Esophageal cancer is almost always treatable, but it is rarely curable. The National Cancer Institute estimates the overall five-year survival rate for esophageal cancer is about 20%, but survival rates can range from 5% to 47%. When esophageal cancer is found early and when it is small, the five-year survival rate is higher. When it is already large or has spread to other parts of the body, treatment is more difficult, and the five-year survival rate is lower.

Who’s affected by esophageal cancer?

Although doctors aren’t sure exactly what causes esophageal cancer, there are many known risk factors that can increase the likelihood of developing this type of cancer, including:

  • Smoking
  • Heavy alcohol consumption
  • Chronic heartburn or acid reflux
  • Gastroesophageal reflux disease (GERD)
  • Barrett’s esophagus
  • Obesity
  • Diet high in processed meat and low in fruits and vegetables
  • Physical inactivity
  • Genetic mutations
  • HPV infection

What are the different stages of esophageal cancer?

Cancer is given a stage based on how far it has spread from its origin site. The National Cancer Institute gives a detailed list of the stages of esophageal cancer and what each means. No matter what level your cancer is staged, Norton Cancer Institute offers a multidisciplinary approach to esophageal cancer care.

Multidisciplinary Care Tailored to You

Norton Cancer Institute provides a multidisciplinary approach to esophageal cancer patient care, collaborating with colleagues in other medical specialties to offer a customized plan just for you. Norton Cancer Institute includes surgeons, medical and radiation oncologists, nutritionists, pathologists, anesthesiologists, and gastroenterologists. In addition, patients have full access to Norton Healthcare’s full array of diverse specialists, state-of-the-art facilities, patient resources and more.

Esophageal Cancer Care for the Whole Person

  • Norton Cancer Institute has nine outpatient locations and multiple infusion centers in Louisville and surrounding counties and Southern Indiana. We have three radiation centers located just off major interstates, with free, self-service parking and valet parking.
  • Our gastrointestinal cancer patient navigator guides you through the treatment process. The navigator is a registered nurse and advocate for patients and families who can help coordinate scheduling to minimize your visits. The navigator provides information and support throughout your diagnosis, treatment and beyond.
  • The Norton Cancer Institute multidisciplinary approach to cancer care means you’ll have access to multiple specialists, including medical oncologists, radiation oncologists, surgical oncologists, interventional radiologists, interventional gastroenterologists, researchers, geneticists and dietitians.
  • We pull together providers from various disciplines to help identify the best treatment for you.

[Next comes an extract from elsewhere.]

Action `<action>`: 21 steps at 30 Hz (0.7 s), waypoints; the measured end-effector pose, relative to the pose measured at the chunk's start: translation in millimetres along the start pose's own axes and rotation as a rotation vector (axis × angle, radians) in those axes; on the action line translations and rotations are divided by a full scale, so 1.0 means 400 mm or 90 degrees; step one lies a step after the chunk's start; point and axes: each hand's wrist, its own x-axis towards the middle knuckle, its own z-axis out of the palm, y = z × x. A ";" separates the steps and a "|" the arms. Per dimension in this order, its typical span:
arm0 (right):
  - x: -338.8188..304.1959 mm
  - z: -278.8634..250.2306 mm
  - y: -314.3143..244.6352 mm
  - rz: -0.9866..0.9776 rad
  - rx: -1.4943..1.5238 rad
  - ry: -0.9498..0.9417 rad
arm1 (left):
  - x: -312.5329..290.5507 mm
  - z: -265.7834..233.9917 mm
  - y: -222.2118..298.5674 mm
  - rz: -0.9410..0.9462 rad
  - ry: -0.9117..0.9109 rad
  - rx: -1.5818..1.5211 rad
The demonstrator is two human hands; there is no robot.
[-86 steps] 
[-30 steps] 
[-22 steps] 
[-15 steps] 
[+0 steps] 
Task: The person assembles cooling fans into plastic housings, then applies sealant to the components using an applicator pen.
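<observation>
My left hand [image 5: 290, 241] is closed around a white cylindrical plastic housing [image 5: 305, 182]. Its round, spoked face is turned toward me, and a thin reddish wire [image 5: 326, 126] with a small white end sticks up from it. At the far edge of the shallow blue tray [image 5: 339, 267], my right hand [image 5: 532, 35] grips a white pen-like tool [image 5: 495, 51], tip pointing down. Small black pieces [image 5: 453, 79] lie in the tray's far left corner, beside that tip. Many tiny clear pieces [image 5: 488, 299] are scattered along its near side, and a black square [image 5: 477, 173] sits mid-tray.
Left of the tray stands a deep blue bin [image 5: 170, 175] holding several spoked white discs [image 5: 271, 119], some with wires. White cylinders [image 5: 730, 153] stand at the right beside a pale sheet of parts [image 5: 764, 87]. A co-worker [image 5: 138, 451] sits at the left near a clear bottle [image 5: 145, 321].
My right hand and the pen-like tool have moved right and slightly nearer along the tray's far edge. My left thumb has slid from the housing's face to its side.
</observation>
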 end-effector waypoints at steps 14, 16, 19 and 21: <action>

At Norton Cancer Institute review boards, you will be considered for innovative clinical trials, immunotherapy, minimally invasive procedures, state-of-the-art radiation and advanced diagnostics.
Gastrointestinal Cancer Team

Why Choose Norton Cancer Institute

More patients in Louisville and Southern Indiana choose Norton Cancer Institute than any other provider in the area. We provide compassionate care for the whole person, not just the cancer.

Our Norton Cancer Institute oncologists are also researchers and principal investigators, offering patients sophisticated experience in the latest treatments and access to more than 200 clinical trials.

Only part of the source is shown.